In a fair process of bidding, contractors are competing against one another and the lowest bidder who’s already qualified will be given the job. But there are a few ways to undermine the system, Gonzalez said.
“One is to argue over technical points,” Gonzalez said, adding that a contractor’s bid can be “undermined” if there are small mistakes in the bid proposals, like misspellings.
In other cases, Gonzalez said, even after a contractor wins a bid, city officials can legally deny the bid for no reason.
Gonzalez said the law allows bad actors within city government to threaten bid denials in order to extort money from a contractor, or rebid the contract since their preferred bidder was not chosen.
In one case, Gonzalez represented an Ethiopian immigrant contractor who had secured the contract through loans and surety bonds.

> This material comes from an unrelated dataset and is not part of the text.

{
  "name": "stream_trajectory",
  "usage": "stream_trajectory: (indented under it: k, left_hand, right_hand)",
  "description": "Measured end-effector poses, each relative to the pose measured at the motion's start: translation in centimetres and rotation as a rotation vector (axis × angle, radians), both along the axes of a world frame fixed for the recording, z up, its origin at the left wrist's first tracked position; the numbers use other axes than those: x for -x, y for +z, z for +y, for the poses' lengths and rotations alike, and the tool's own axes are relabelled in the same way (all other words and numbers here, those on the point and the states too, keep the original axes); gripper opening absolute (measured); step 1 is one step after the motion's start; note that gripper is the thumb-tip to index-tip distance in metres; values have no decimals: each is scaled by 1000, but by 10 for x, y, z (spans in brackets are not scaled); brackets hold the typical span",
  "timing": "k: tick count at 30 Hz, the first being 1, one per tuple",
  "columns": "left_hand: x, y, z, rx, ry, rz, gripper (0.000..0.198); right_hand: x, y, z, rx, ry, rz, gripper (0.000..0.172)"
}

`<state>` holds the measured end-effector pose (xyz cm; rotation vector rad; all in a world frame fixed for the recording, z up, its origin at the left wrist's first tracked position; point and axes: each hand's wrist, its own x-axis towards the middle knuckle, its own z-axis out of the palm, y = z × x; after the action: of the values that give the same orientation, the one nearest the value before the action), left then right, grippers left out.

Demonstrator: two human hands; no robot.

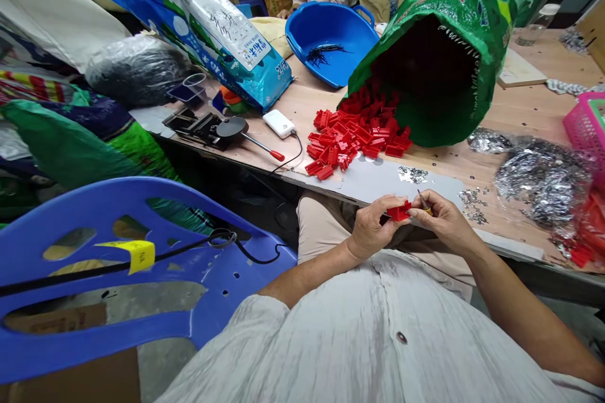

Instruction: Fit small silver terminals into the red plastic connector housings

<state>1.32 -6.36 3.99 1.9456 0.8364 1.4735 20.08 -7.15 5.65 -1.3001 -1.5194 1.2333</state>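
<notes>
My left hand (375, 225) is closed around a small red plastic part (399, 211) just over the table's front edge. Close against it, my right hand (439, 217) grips a thin pointed tool (424, 203) with a yellowish body; its exact kind is unclear. The right fingertips meet the red part's right side, and whatever lies between them is hidden. Beyond my hands, small metal pieces (413, 175) lie on a grey board (363, 177). A heap of similar red plastic parts (357, 129) spills from a green sack (454, 63).
More metal pieces (472, 204) lie right of the board, near clear bags of metal parts (543, 179) and a pink basket (586, 129). A blue basin (331, 38) holds dark strands. Leftward are a lever device (222, 129), a white power bank (279, 123) and a blue chair (142, 201).
</notes>
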Motion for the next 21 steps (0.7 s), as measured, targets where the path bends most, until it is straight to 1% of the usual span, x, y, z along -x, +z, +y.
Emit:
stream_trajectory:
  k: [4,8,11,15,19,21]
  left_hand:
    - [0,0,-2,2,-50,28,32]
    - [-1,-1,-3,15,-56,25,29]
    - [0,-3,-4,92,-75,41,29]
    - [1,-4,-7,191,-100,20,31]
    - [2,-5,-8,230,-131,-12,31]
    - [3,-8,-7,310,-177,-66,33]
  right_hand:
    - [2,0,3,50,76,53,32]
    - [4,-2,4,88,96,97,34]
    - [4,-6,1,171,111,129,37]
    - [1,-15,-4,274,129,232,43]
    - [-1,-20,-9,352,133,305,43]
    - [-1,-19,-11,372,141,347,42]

“He’s the low bidder [and] no one could find anything that was nonresponsive [violated the law]. But they decided they didn’t want to give it to him,” Gonzalez said.
“The head of the agency wanted the other people to get it and these other people were politically connected. They just rebid the whole job … [and] lifted the surety requirements, the bonding requirements so that he would not qualify,” he said.
Gonzalez said the law that grants government officials the ability to deny bids without providing a reason needs to change.
While he was a supervisor, Gonzalez attempted to create a commission that oversees the Department of Public Works and its decision-making on contracts to prevent corruption, like in Nuru’s case, from happening.
“A commission is imperfect. You still have corruption and influences in these bodies. But it creates a layer of potential protection for contractors or others that are being mistreated or extorted to try to get attention and help,” Gonzales said.